Soybeans and some edible beans are flowering. Sunflowers range widely in height. Flax also ranges widely from close to budding to almost done flowering. Yellowing due to iron chlorosis, associated with excess moisture, is evident in many fields.

Fall rye is ripening and some winter wheat is starting to turn.

Grasshoppers continue to be a problem in localized areas. Bertha army worm moth trap counts continue to be low. Sunflower beetles are laying eggs; larvae are feeding but damage is not economic at this point.

Potato growth is variable, with the most advanced fields filling in between rows. Fungicide application continues.

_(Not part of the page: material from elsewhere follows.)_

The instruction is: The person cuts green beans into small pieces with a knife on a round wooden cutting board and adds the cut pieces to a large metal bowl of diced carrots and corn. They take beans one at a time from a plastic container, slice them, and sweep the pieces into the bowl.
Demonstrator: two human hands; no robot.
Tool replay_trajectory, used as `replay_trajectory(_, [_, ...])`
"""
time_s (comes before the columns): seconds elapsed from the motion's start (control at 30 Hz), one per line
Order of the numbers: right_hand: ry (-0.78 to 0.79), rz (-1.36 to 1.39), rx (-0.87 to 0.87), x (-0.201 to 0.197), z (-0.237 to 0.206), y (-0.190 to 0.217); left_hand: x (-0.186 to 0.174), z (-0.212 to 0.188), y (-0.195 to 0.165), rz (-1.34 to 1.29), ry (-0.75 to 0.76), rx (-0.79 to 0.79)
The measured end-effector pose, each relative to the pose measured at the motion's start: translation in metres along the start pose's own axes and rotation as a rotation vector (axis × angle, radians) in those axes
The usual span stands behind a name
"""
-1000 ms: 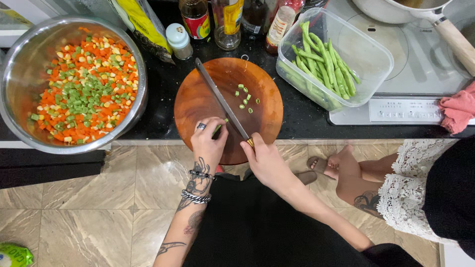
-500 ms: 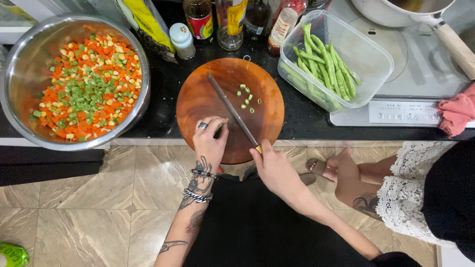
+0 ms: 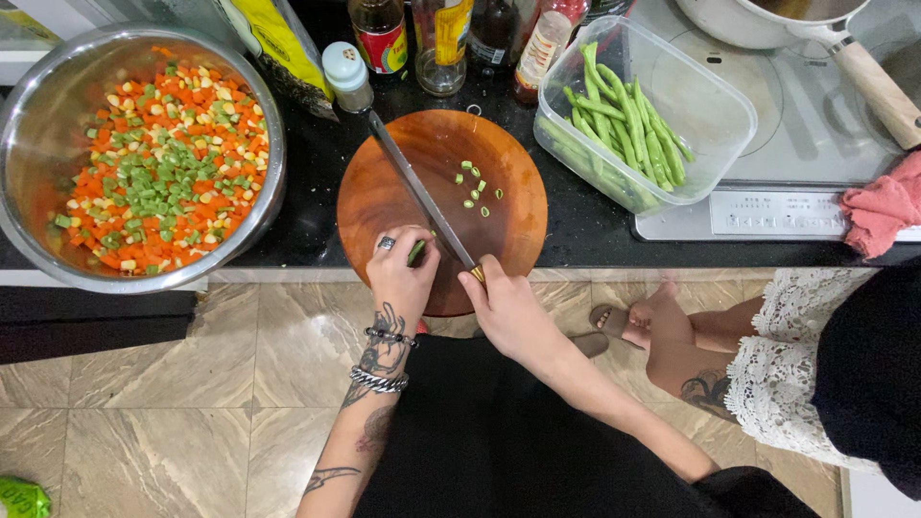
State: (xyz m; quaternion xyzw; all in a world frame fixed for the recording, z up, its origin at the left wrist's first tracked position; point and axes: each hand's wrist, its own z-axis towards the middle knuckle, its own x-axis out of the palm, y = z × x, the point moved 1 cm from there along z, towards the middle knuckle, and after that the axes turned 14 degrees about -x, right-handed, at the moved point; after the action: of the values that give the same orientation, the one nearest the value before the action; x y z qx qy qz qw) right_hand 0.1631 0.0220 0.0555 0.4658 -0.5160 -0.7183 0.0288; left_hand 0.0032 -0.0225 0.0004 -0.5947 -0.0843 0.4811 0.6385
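the right hand [image 3: 508, 307] has its grip closed around the handle of a long knife [image 3: 417, 192]. the blade lies slanting across a round wooden board [image 3: 384, 192] on the dark bench [image 3: 576, 225]. the left hand [image 3: 403, 278] presses down on a green bean [image 3: 416, 252] at the near side of the board, just beside the blade; its fingers are curled onto the bean. small cut bean pieces [image 3: 477, 187] lie on the board, on the right of the blade. a big metal bowl [image 3: 259, 105] full of orange, green and yellow bits sits to the left. a clear box [image 3: 715, 101] of whole green beans sits to the right. another person's bare legs [image 3: 672, 336] stand near.
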Motion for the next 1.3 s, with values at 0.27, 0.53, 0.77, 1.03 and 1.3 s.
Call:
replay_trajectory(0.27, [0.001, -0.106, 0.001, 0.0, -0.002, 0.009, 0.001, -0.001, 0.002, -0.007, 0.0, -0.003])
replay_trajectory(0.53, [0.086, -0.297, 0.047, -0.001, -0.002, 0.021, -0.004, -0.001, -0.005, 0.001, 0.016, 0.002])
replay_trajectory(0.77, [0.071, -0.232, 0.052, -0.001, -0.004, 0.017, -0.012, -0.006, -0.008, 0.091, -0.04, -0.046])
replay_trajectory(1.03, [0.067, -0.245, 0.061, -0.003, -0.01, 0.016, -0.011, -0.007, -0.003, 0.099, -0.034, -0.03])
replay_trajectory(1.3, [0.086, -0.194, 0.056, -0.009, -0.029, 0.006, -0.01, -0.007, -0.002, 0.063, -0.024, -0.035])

First-cut hay crop is almost complete with good yields and variation on quality depending on rain. Second-cut alfalfa is growing well; cutting has started. Beef-quality hay is almost complete. Pastures are rated in fair to good condition; growth has suffered with cool temperatures and excess moisture.

EASTERN REGION

Crop development is variable. Barley is the most advanced with the majority of fields headed out. Spr ing wheat fields are about 70 per cent headed. Early-seeded canola is finished blooming but over half of the acres are either full flower or the early-flowering stage. Fungicide applications on the most advanced canola are complete and producers are now accessing the economical benefits of spraying the later-flowering canola. Soybeans are mostly in the R1 to R2 stage with most fields beginning to green up as saturated soils are drying up. Flax is 25 to 30 cm tall and forming flower buds. Corn development is extremely variable throughout the region with crop height ranging from 0.5 to 1.5 metres. Sunflowers are in the R1 stage.

Hayfield and pasture land conditions are rated as good. First-cut hay is complete and the second-cut alfalfa is about one week behind normal. Alfalfa yields are below average at 1.5 tons/acre and alfalfa/grass stands producing two tons/acre. Feed supply remains a concern.

INTERLAKE REGION

Warm daytime temperatures prevailed throughout the past week and scattered showers resulted in some precipitation.

The warmer temperatures are aiding the development of grain crops and advancement of the warm-season crops such as soybeans and corn. Late-seeded green feed crops, including cereals and millet, are advancing slowly.

The drier conditions have helped the progress of hay crop harvest. Areas suffering from excess moisture are reporting hay yields varying from poor to excellent. There remain areas with water ponding making hay harvest difficult. Feed supply remains a concern with producers.